GIVEN INFORMATION:

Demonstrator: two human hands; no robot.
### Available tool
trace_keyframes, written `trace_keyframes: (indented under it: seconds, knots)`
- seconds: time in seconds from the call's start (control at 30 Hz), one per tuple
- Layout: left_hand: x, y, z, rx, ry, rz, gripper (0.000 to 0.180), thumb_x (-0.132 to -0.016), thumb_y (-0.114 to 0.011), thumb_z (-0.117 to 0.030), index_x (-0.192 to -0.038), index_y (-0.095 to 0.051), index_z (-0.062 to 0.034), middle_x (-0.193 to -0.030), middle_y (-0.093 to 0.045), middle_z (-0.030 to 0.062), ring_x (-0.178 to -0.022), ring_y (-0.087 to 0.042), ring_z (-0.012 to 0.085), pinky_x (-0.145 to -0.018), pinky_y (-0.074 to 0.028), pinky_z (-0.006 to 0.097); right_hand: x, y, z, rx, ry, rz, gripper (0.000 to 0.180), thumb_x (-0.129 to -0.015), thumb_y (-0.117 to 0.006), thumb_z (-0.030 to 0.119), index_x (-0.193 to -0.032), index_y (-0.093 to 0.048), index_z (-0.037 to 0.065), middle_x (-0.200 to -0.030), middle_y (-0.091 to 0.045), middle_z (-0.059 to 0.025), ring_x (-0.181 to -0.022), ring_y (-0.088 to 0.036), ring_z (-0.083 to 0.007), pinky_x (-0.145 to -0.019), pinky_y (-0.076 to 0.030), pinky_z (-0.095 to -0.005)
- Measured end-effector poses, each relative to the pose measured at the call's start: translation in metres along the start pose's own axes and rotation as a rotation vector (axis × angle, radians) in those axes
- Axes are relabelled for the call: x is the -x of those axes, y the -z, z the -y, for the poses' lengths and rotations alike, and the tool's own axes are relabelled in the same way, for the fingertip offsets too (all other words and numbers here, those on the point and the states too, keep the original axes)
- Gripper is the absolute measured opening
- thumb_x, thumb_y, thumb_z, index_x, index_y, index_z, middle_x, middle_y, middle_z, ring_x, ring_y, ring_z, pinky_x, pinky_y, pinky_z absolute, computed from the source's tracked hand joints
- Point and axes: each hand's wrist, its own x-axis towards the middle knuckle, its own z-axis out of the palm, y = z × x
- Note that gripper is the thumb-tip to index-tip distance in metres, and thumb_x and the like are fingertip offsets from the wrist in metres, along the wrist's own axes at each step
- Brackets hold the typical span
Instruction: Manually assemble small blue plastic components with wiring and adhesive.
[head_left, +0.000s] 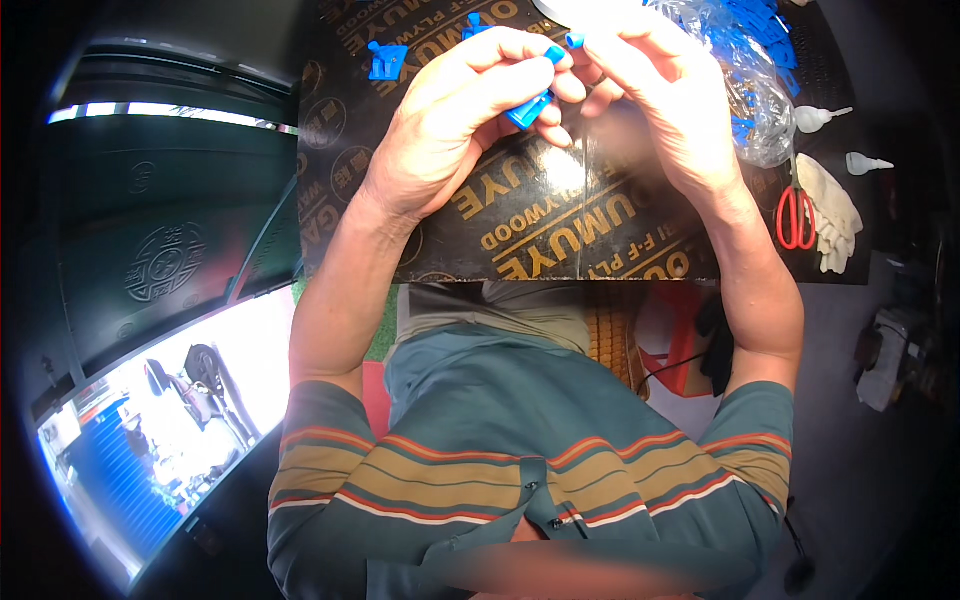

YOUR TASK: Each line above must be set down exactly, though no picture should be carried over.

TASK OUTPUT:
Demonstrator: two human hands; no robot.
### Available tool
trace_keyframes, written `trace_keyframes: (indented under it: seconds, knots)`
- seconds: time in seconds from the call's start (control at 30 Hz), one per tuple
- Layout: left_hand: x, y, z, rx, ry, rz, gripper (0.000 to 0.180), thumb_x (-0.132 to -0.016), thumb_y (-0.114 to 0.011), thumb_z (-0.117 to 0.030), index_x (-0.192 to -0.038), index_y (-0.095 to 0.051), index_z (-0.062 to 0.034), middle_x (-0.193 to -0.030), middle_y (-0.093 to 0.045), middle_z (-0.030 to 0.062), ring_x (-0.178 to -0.022), ring_y (-0.087 to 0.042), ring_z (-0.012 to 0.085), pinky_x (-0.145 to -0.018), pinky_y (-0.074 to 0.028), pinky_z (-0.006 to 0.097); right_hand: x, y, z, rx, ry, rz, gripper (0.000 to 0.180), thumb_x (-0.129 to -0.015), thumb_y (-0.117 to 0.006), thumb_z (-0.030 to 0.119), index_x (-0.193 to -0.032), index_y (-0.093 to 0.048), index_z (-0.037 to 0.065), middle_x (-0.200 to -0.030), middle_y (-0.091 to 0.045), middle_z (-0.059 to 0.025), ring_x (-0.181 to -0.022), ring_y (-0.088 to 0.036), ring_z (-0.083 to 0.007), pinky_x (-0.145 to -0.019), pinky_y (-0.076 to 0.030), pinky_z (-0.095 to -0.005)
- Measured end-effector poses, each relative to the pose measured at the call's start: translation in metres along the start pose's own axes and rotation as a rotation vector (axis × angle, radians) in those axes
- Axes are relabelled for the call: x is the -x of those axes, y the -z, z the -y, for the poses' lengths and rotations alike, and the tool's own axes are relabelled in the same way, for the fingertip offsets too (all other words and numbers here, those on the point and the states too, keep the original axes)
- Gripper is the absolute measured opening
- thumb_x, thumb_y, thumb_z, index_x, index_y, index_z, middle_x, middle_y, middle_z, ring_x, ring_y, ring_z, pinky_x, pinky_y, pinky_z absolute, computed from the source's tracked hand joints
- Point and axes: each hand's wrist, its own x-axis towards the middle knuckle, its own z-axis out of the palm, y = z × x
- Note that gripper is the thumb-tip to index-tip distance in metres, and thumb_x and the like are fingertip offsets from the wrist in metres, along the wrist's own axes at each step
- Brackets hold the typical span
Instruction: Manually assemble small blue plastic components with wiring and adhesive.
[head_left, +0.000s] 

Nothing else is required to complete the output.